This topic describes how to use Kubernetes Event Center to monitor GPU-accelerated instances and configure alerts for GPU errors that generate Xid messages. This helps you understand NVIDIA driver error reports.
An Xid message is an error report from the NVIDIA driver that is printed to the kernel logs or event logs of the operating system. An Xid message indicate that a general GPU error occurs. Typically, the GPU error occurs due to incorrect driver programmings over the GPU or the corruption of the commands sent to the GPU. The messages can be indicative of issues related to the hardware, the NVIDIA software, or your applications.
GPU-accelerated instances are prone to errors that generate Xid messages. You can use Kubernetes Event Center to detect Xid errors and trigger alerts. This allows you to discover issues and locate causes at the earliest opportunity.
- Log on to the Log Service console, click Start in the K8s Event Center section.
For more information, see Create and use a Kubernetes event center.

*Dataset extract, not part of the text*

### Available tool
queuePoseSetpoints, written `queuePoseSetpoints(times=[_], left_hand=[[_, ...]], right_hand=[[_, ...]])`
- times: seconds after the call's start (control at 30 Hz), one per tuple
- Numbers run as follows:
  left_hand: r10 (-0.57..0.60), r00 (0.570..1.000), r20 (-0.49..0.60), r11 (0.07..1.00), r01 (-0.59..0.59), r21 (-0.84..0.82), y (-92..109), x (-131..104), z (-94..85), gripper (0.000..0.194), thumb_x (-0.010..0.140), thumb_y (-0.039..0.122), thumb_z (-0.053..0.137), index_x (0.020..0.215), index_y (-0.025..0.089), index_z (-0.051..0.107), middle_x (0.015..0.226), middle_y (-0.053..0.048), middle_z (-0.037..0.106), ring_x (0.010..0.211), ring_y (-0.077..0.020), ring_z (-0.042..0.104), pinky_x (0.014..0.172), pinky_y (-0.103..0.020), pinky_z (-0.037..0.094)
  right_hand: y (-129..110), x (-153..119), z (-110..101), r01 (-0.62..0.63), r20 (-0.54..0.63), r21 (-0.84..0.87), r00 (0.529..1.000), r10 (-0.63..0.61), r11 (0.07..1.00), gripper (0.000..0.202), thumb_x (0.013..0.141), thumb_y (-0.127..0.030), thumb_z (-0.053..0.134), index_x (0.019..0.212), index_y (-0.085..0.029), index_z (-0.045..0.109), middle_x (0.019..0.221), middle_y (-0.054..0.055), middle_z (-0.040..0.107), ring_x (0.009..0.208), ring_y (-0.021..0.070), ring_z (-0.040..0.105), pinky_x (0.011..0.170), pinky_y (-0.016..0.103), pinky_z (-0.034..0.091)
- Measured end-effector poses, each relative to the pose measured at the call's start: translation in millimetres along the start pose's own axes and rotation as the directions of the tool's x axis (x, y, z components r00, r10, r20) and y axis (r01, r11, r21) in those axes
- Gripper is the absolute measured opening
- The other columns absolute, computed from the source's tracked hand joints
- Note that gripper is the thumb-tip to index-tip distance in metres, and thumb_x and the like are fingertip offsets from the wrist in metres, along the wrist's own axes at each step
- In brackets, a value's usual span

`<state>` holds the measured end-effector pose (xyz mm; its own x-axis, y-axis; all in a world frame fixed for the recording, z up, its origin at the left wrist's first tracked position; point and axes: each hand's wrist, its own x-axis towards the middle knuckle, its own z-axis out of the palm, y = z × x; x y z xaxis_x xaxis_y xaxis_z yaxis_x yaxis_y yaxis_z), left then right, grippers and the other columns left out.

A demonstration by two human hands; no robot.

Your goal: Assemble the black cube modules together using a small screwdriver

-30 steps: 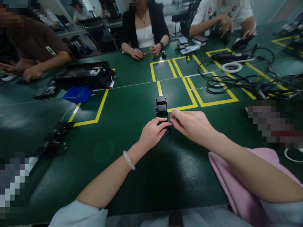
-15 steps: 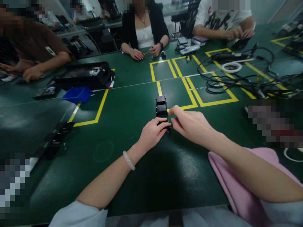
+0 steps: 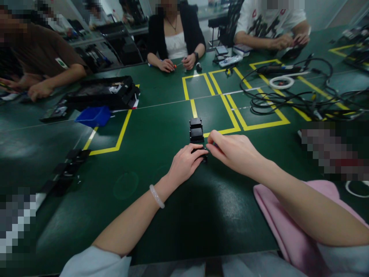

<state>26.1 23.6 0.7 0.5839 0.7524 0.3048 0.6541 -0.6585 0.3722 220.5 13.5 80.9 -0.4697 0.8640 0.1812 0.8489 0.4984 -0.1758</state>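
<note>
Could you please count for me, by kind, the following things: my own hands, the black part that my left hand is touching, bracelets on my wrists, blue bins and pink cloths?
Own hands: 2 (left hand, right hand)
Touched black part: 1, partly covered
Bracelet: 1
Blue bin: 1
Pink cloth: 1
Total: 6

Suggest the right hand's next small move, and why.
Perhaps ease the right hand slightly left toward the near black piece: it is close beside that piece's right end, while the left hand grips the piece. I can't tell whether the right hand holds anything.
</note>
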Motion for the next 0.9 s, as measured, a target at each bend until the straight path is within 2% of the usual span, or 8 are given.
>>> queuePoseSetpoints(times=[0.3, 0.47, 0.7, 0.9], left_hand=[[0.003, 1.0, 0.013, 1.0, -0.003, -0.002, -0.2, -0.1, -0.1, 0.027, 0.092, 0.024, 0.047, 0.117, 0.025, 0.058, 0.121, -0.006, 0.055, 0.108, -0.0212, 0.054, 0.092, -0.04, 0.046], [0.009, 1.0, 0.019, 1.0, -0.009, 0.007, 0.0, 0.0, -0.8, 0.028, 0.092, 0.024, 0.047, 0.117, 0.025, 0.058, 0.121, -0.006, 0.055, 0.108, -0.0211, 0.054, 0.092, -0.04, 0.046], [0.04, 0.999, -0.019, 0.999, -0.04, 0.001, -1.6, 0.6, -0.4, 0.025, 0.091, 0.022, 0.049, 0.114, 0.024, 0.06, 0.12, -0.005, 0.057, 0.113, -0.0203, 0.052, 0.098, -0.042, 0.042], [0.035, 0.999, -0.022, 0.999, -0.035, 0.022, -1.7, 0.1, 0.5, 0.025, 0.09, 0.021, 0.05, 0.112, 0.025, 0.061, 0.12, -0.004, 0.057, 0.113, -0.0199, 0.052, 0.099, -0.042, 0.041]], right_hand=[[9.0, -0.3, -4.3, 0.034, 0.033, 0.061, 0.999, -0.036, 0.998, 0.017, 0.093, -0.031, 0.037, 0.101, -0.02, 0.046, 0.073, -0.001, 0.063, 0.059, 0.0142, 0.057, 0.051, 0.024, 0.025], [9.9, 0.6, -5.8, 0.012, 0.059, 0.022, 0.998, -0.014, 1.0, 0.02, 0.094, -0.037, 0.037, 0.098, -0.02, 0.048, 0.069, -0.001, 0.061, 0.057, 0.0147, 0.055, 0.05, 0.024, 0.023], [9.5, -1.8, -6.6, 0.1, 0.069, 0.114, 0.992, -0.108, 0.988, 0.013, 0.093, -0.029, 0.037, 0.098, -0.02, 0.045, 0.075, 0.0, 0.062, 0.061, 0.0129, 0.055, 0.052, 0.023, 0.025], [3.7, -1.6, -10.7, 0.09, 0.108, 0.084, 0.989, -0.099, 0.992, 0.02, 0.096, -0.036, 0.033, 0.094, -0.02, 0.046, 0.07, 0.0, 0.061, 0.058, 0.0139, 0.056, 0.05, 0.024, 0.023]])
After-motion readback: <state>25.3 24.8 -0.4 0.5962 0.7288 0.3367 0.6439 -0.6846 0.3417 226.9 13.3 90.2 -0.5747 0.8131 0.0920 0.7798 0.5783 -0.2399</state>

- In the left-side navigation pane of the K8s Event Center page, click the target cluster, and then click Event Overview.
On the Event Overview tab, you can view Xid messages and the triggered alerts.
- In the left-side navigation pane, click the target cluster, and then click Alert Configuration in the drop-down list of the target cluster.
- Click Add Notification Method. On the Add Notification Method page, configure the notification method, and then click OK.
You can choose to receive alerts through SMS messages, emails, or DingTalk notifications, and then customize the alert content. In the following example, alerts are sent through SMS messages.
- After you configure the notification method, click Modify in the upper-right corner of the Events tab. Select Kubernetes GPU Xid Alerts, and select SMS in the Kubernetes GPU Xid Alerts drop-down list.
- On the Events page, click Save.
After an alert is triggered, you receive an SMS message from Alibaba Cloud.